Dana posses as a biology student and willingly signs up to work at the research center, away from her crimes. Once in Rwanda, she realizes her inner struggles have followed her there, and the guilt simply mixes with new emotions tied to the gorillas and their daily struggle for survival. The story takes many turns as the mains find themselves in the middle of the war against poaching and the genocide that tore the country apart in the mid-nineties.
The book blurb and categories it is officially listed under are a little misleading in my opinion. The story is simply better and more compelling in every way. Although a secondary theme, there is some romance in this story. It is also a historical fiction piece and not a straight general fiction/adventure story. The blurb mentions Fossey’s ghost too, but this was not a literal ghost story at all. It was more about her legacy, the things she did and how she died, and how it permeated the main characters’ present. I would hate for someone to discard this story based on the ghost description. In fact, if it wasn’t for my love of animals I would have done just that.

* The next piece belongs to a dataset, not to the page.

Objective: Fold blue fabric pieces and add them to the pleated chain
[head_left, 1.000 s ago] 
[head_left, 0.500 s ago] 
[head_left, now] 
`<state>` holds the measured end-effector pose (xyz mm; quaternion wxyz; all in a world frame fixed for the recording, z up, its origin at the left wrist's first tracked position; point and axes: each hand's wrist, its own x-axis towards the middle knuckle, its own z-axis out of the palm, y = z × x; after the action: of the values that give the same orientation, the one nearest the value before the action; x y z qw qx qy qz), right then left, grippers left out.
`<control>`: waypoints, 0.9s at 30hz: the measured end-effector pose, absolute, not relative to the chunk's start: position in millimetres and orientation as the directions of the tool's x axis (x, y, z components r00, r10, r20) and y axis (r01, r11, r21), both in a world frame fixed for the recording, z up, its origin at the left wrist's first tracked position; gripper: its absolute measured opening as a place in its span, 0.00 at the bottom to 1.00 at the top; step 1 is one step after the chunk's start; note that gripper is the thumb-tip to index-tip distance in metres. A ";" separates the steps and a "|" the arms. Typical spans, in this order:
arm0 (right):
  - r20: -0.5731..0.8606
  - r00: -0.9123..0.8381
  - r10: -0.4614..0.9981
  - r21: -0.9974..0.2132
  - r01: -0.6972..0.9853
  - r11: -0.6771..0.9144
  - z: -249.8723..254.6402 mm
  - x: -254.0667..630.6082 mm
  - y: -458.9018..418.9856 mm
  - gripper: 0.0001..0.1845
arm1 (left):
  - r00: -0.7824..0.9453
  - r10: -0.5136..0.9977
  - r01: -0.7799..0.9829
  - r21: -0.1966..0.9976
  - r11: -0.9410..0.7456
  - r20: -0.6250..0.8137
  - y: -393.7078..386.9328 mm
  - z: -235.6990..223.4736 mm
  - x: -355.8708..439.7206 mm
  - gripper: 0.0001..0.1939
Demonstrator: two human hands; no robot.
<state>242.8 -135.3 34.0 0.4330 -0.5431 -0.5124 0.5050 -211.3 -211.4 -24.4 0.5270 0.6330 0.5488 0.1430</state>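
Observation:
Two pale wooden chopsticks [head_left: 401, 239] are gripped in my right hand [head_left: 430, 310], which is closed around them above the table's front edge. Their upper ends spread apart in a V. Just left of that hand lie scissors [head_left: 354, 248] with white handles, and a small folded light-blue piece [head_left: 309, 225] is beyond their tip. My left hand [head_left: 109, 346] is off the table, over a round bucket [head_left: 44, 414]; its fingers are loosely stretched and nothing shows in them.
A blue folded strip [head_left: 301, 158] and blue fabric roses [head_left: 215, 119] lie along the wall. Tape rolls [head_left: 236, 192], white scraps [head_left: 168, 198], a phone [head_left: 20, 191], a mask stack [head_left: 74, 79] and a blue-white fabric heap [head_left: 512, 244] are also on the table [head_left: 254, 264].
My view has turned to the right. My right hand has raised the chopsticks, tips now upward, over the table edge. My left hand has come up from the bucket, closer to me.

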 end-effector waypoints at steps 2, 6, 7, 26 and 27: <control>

The author did such a great job of trying to present moral dilemmas. The concept of ‘an eye for an eye’ was the main philosophical issue here. Is it right to kill someone after they have killed another creature? If someone viciously killed your dog, would it be fair justice to kill that person in return? How about the person who kills a gorilla? It becomes obvious that each individual has their own set of morals and there are simply arguments for all sides. How about a human? A family? A tribe, a race?
This story was heart-wrenching at times and thought-provoking all the time. I found myself thinking about the book when I wasn’t reading and after I had finished it. The author was masterful in her use of characters to voice the different opinions and sides of the story. Ms. Saracen presents the conflicts, and even though the story is no doubt told from an animal conservation point of view, she manages to at least make the reader think about other points of view out there, even if considered less righteous. And boy, it gets very convoluted. Some things are clear enough, but some areas are murky indeed. I often get asked how can someone be cruel to something as innocent as an animal. I have no words until I remember that humans can also be cruel to other humans. This story is proof of that.
Oh, and there is good action, great writing, a gorilla baby, an important historical figure and events, a veterinarian!, politics, ethical issues…wait, I mentioned that already. I will definitely be reading more from this author once my soul recovers a little.
Overall, a fantastic read that will push the reader to think about what justice is and how it is enforced in our world. 5 stars.